***** INPUT DATA
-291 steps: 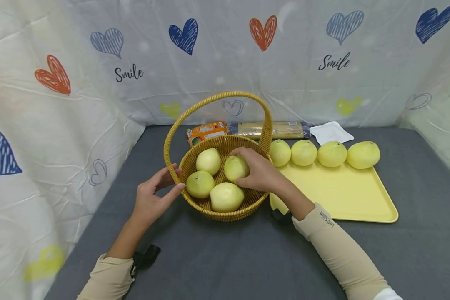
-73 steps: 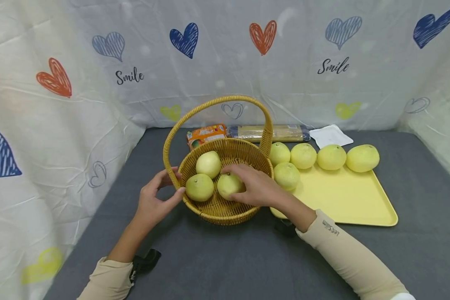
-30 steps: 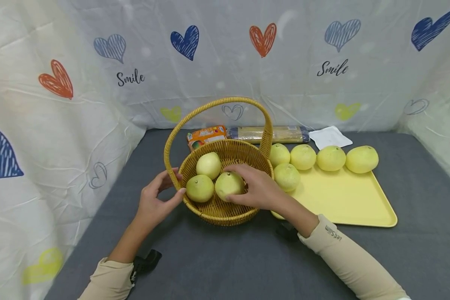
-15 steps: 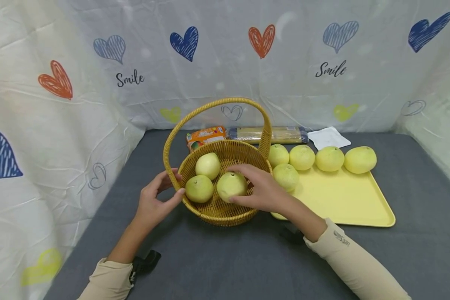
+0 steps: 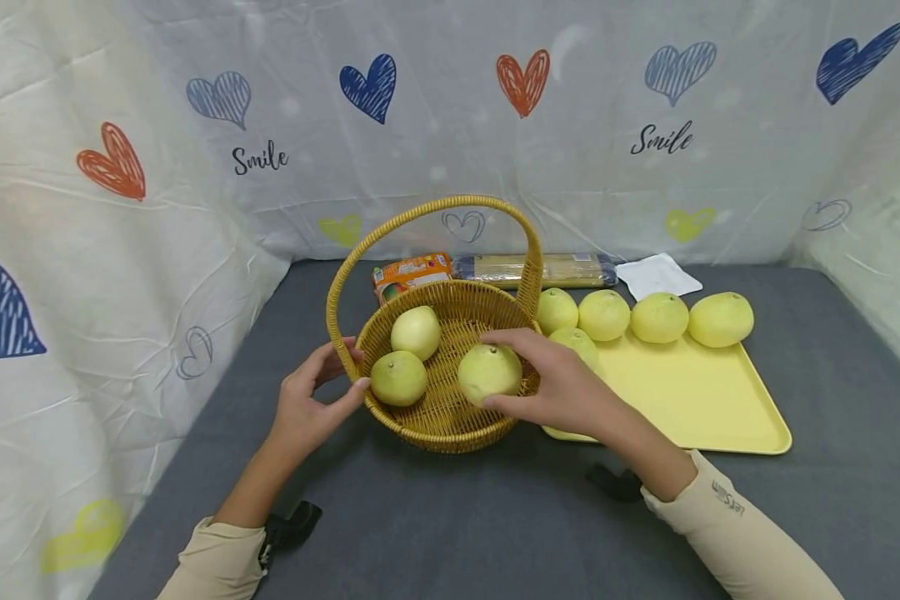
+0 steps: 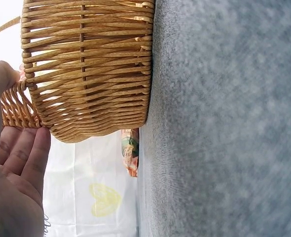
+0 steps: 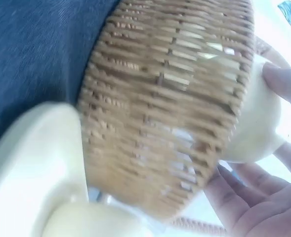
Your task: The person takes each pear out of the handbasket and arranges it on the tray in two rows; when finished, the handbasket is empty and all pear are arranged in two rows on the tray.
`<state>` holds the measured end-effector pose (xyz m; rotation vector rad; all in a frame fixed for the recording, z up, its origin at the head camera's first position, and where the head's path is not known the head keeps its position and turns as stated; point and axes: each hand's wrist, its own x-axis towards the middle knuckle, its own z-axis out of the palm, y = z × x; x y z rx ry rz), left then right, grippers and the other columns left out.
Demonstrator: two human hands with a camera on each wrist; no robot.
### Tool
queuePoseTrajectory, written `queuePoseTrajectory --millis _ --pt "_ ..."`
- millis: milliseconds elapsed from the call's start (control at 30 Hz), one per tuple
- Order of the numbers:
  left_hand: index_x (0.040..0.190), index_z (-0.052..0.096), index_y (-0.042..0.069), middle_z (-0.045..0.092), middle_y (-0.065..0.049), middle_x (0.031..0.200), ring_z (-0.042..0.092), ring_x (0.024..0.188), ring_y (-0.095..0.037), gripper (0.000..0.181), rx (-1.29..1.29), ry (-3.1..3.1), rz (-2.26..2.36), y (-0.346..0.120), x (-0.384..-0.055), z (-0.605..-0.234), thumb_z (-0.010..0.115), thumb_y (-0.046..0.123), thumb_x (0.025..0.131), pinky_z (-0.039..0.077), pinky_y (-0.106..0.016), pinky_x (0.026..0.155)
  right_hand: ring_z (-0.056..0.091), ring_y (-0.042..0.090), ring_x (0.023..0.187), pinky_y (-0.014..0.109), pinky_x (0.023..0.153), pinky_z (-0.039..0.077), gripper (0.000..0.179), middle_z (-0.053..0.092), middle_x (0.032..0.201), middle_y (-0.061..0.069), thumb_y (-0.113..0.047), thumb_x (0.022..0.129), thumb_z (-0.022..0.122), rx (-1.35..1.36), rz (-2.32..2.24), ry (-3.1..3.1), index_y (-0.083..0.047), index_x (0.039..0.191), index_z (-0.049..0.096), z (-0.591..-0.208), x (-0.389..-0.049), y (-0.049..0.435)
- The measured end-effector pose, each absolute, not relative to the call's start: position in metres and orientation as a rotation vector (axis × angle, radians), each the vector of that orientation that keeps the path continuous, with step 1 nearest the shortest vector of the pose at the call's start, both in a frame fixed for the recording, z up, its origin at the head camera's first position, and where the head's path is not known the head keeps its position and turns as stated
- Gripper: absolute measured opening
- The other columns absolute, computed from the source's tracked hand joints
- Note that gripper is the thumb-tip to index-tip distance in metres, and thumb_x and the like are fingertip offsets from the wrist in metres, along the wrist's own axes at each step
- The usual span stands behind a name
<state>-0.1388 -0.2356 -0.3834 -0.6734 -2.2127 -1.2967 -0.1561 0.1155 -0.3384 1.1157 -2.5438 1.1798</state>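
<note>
A wicker basket (image 5: 450,437) with a tall arched handle stands on the table. My left hand (image 5: 317,390) holds it at the left rim by the handle's base, thumb in front and fingers behind. My right hand (image 5: 562,379) grips a round yellow-green fruit (image 5: 489,373) between thumb and fingers, over the basket's right side; in the right wrist view this fruit (image 7: 256,116) is at rim height. Two more fruits lie in the basket's left half, a paler one (image 5: 416,332) behind a greener one (image 5: 398,378). The basket's side (image 6: 91,64) fills much of the left wrist view.
Right of the basket lies a yellow tray (image 5: 690,400). Several like fruits (image 5: 660,317) line its back edge, and another fruit (image 5: 576,343) sits in front at the left. Behind are an orange packet (image 5: 411,271), a long clear-wrapped pack (image 5: 562,270) and a white square dish (image 5: 658,276).
One fruit from the basket now sits at the tray's left side. My right hand has since taken another, raised it and moved it right. The left hand stays at the rim.
</note>
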Motion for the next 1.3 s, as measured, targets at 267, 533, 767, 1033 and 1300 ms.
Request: queuePoseTrajectory --millis 267,533,767,1033,1300 --pt "0.129 0.06 -0.007 0.069 -0.014 0.111 0.067 0.102 -0.029 0.055 -0.659 -2.214 -1.283 -0.235 -0.138 -0.383 0.079 -0.011 0.078 0.052 -0.022 0.093 0.059 0.016 0.114 0.038 0.086 0.057 0.071 0.058 0.136 0.0 -0.031 0.08 0.088 0.995 1.211 -2.541 -0.013 0.14 0.056 -0.327 -0.156 0.142" --pt "0.125 0.058 -0.014 0.067 -0.025 0.105 0.066 0.097 -0.039 0.051 -0.661 -2.207 -1.256 -0.22 -0.123 -0.358 0.075 -0.018 0.077 0.051 -0.019 0.093 0.061 0.019 0.109 0.041 0.082 0.059 0.07 0.06 0.133 0.004 -0.019 0.078 0.089 0.93 1.179 -2.491 -0.009 0.139 0.057 -0.32 -0.158 0.168" --pt "0.124 0.059 -0.013 0.068 -0.024 0.105 0.066 0.096 -0.04 0.051 -0.665 -2.202 -1.254 -0.219 -0.123 -0.356 0.075 -0.018 0.076 0.053 -0.023 0.092 0.063 0.022 0.107 0.029 0.086 0.055 0.07 0.059 0.135 0.005 -0.017 0.079 0.089 0.835 1.112 -2.51 -0.009 0.14 0.056 -0.315 -0.164 0.189" --pt "0.124 0.059 -0.014 0.068 -0.024 0.106 0.066 0.096 -0.04 0.051 -0.666 -2.205 -1.252 -0.22 -0.123 -0.357 0.076 -0.017 0.076 0.053 -0.025 0.092 0.067 0.025 0.1 0.016 0.082 0.051 0.069 0.06 0.132 0.007 -0.016 0.077 0.089 0.754 1.047 -2.561 -0.009 0.138 0.056 -0.311 -0.17 0.211" --pt "0.124 0.058 -0.014 0.068 -0.024 0.105 0.066 0.097 -0.038 0.051 -0.654 -2.222 -1.253 -0.22 -0.124 -0.357 0.075 -0.018 0.076 0.052 -0.021 0.092 0.063 0.041 0.103 0.048 0.079 0.058 0.069 0.054 0.136 0.014 -0.022 0.082 0.086 0.628 1.057 -2.711 -0.005 0.138 0.051 -0.305 -0.171 0.225"
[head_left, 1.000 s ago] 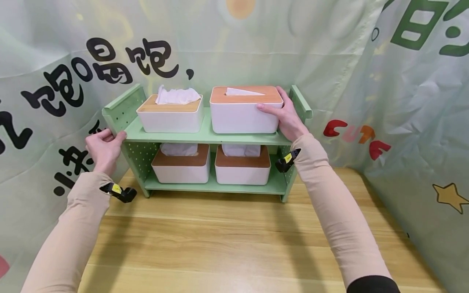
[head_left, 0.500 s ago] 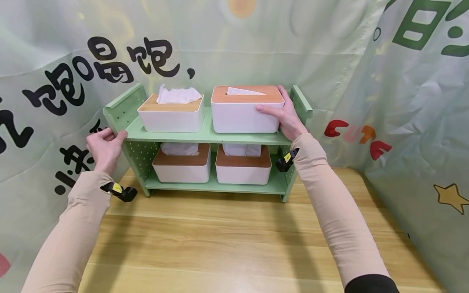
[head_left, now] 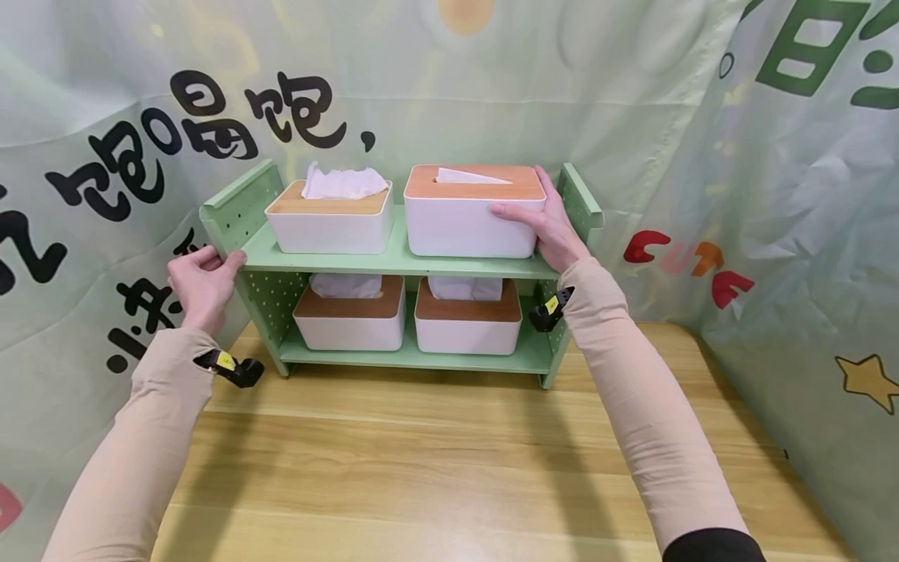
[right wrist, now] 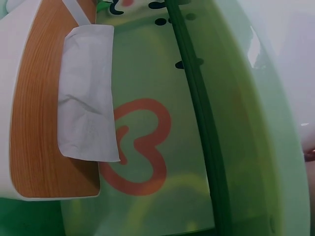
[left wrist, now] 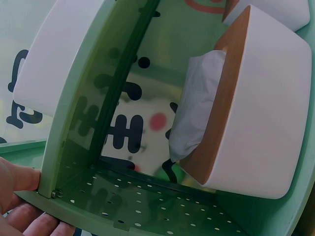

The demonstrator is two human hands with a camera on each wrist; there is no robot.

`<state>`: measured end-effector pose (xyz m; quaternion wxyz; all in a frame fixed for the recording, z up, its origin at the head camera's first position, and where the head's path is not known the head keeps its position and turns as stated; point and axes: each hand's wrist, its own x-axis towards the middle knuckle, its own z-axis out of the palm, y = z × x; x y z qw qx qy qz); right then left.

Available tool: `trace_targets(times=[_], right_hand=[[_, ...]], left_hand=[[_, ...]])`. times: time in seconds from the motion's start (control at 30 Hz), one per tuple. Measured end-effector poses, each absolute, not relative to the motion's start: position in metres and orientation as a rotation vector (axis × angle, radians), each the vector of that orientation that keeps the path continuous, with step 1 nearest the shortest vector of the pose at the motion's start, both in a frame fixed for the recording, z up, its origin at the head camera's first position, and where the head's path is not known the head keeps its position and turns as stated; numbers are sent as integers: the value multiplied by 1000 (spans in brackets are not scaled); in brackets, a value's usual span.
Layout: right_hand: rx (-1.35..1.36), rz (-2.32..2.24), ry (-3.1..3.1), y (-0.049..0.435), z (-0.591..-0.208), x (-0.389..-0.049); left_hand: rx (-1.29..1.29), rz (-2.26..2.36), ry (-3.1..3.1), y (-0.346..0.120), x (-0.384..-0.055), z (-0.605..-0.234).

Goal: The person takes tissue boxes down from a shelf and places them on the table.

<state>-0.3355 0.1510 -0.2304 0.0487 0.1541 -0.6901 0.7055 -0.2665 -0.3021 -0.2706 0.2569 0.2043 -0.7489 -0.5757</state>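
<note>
A green two-tier shelf (head_left: pixel 318 264) stands on the wooden table. My left hand (head_left: pixel 202 287) grips its left side at the upper board's front corner; in the left wrist view the thumb (left wrist: pixel 22 178) presses the board's edge and fingers curl under the perforated side panel. On the upper tier, my right hand (head_left: pixel 555 226) holds the right end of a white tissue box (head_left: pixel 467 226) with a wooden lid, thumb on its front, other fingers mostly hidden behind it. A lower tissue box (head_left: pixel 328 234) with a crumpled tissue sits to its left. The right wrist view barely shows the right hand.
Two more tissue boxes, one left (head_left: pixel 349 332) and one right (head_left: pixel 467 336), with darker lids, stand on the lower tier. The shelf's right side panel (head_left: pixel 579 199) rises close beside my right hand. Printed cloth (head_left: pixel 449 94) hangs behind and along both sides of the table (head_left: pixel 393 460).
The upper right tissue box has come very slightly towards the shelf's front edge, with my right hand still holding it. My left hand keeps its place on the shelf.
</note>
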Motion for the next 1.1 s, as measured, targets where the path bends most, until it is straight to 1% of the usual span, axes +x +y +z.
trace_targets(times=[0.33, 1.1], right_hand=[[562, 2092, -2091, 149, -232, -333], [563, 2104, -2056, 147, -230, -326]], left_hand=[[551, -1578, -2022, -302, -265, -270], [572, -1540, -2043, -302, -266, -271]])
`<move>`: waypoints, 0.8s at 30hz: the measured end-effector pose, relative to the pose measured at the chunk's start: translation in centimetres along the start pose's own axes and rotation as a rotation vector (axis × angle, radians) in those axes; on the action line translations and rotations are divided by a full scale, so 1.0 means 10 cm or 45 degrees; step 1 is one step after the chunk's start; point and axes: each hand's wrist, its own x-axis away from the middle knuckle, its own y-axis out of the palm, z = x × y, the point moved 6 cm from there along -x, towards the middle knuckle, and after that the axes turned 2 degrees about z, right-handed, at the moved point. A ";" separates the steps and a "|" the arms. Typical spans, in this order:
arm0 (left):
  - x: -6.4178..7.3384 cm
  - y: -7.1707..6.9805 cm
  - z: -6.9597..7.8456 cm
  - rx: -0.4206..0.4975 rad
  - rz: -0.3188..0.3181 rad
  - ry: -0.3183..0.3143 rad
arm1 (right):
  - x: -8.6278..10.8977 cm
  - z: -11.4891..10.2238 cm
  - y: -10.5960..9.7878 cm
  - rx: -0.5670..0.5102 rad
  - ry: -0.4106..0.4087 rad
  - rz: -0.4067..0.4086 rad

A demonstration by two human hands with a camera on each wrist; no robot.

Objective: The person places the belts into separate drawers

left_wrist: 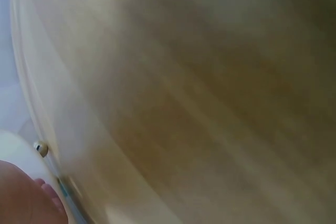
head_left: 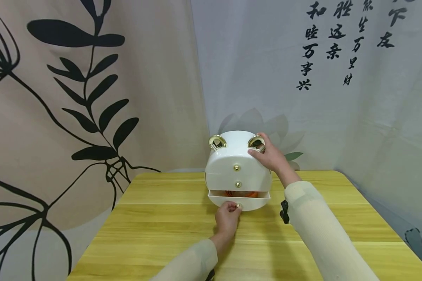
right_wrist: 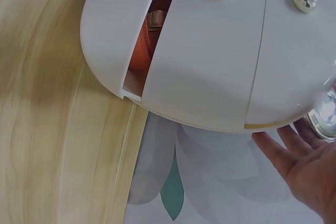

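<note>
A white rounded drawer box (head_left: 236,145) stands on the wooden table, with two gold rings (head_left: 217,142) at its top corners and gold knobs down its front. Its bottom drawer (head_left: 256,203) is pulled partway out. My left hand (head_left: 226,221) pinches that drawer's knob (head_left: 238,206). With the thumb in front and fingers behind, my right hand (head_left: 273,157) holds the box's upper right corner around the ring. Inside the drawer gap lies an orange item (right_wrist: 140,51) beside a tan, strap-like piece (right_wrist: 156,19). The two upper drawers are closed.
The wood-grain table (head_left: 154,226) spreads out around the box. Behind it hangs a printed cloth (head_left: 168,97) with dark leaves and black characters. A black wrist strap (head_left: 284,212) is at the right sleeve.
</note>
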 end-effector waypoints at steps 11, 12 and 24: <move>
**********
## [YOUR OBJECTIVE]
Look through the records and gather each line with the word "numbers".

## [REPLY]
- Order of the numbers:
Available tool: `trace_targets(times=[_], right_hand=[[_, ...]], left_hand=[[_, ...]])`. times: time in seconds from the motion's start (control at 30 Hz), one per tuple. Measured end-effector poses, each absolute, not relative to the motion's start: position in metres and orientation as a rotation vector (axis × angle, radians), each the vector of that orientation that keeps the path continuous, with step 1 nearest the shortest vector of the pose at the motion's start, both in a frame fixed for the recording, z up, its origin at the head camera's first position, and where the head's path is not known the head keeps its position and turns as stated; numbers are sent as integers: the value multiplied by 1000 (spans in brackets are not scaled); in brackets, a value's usual span.

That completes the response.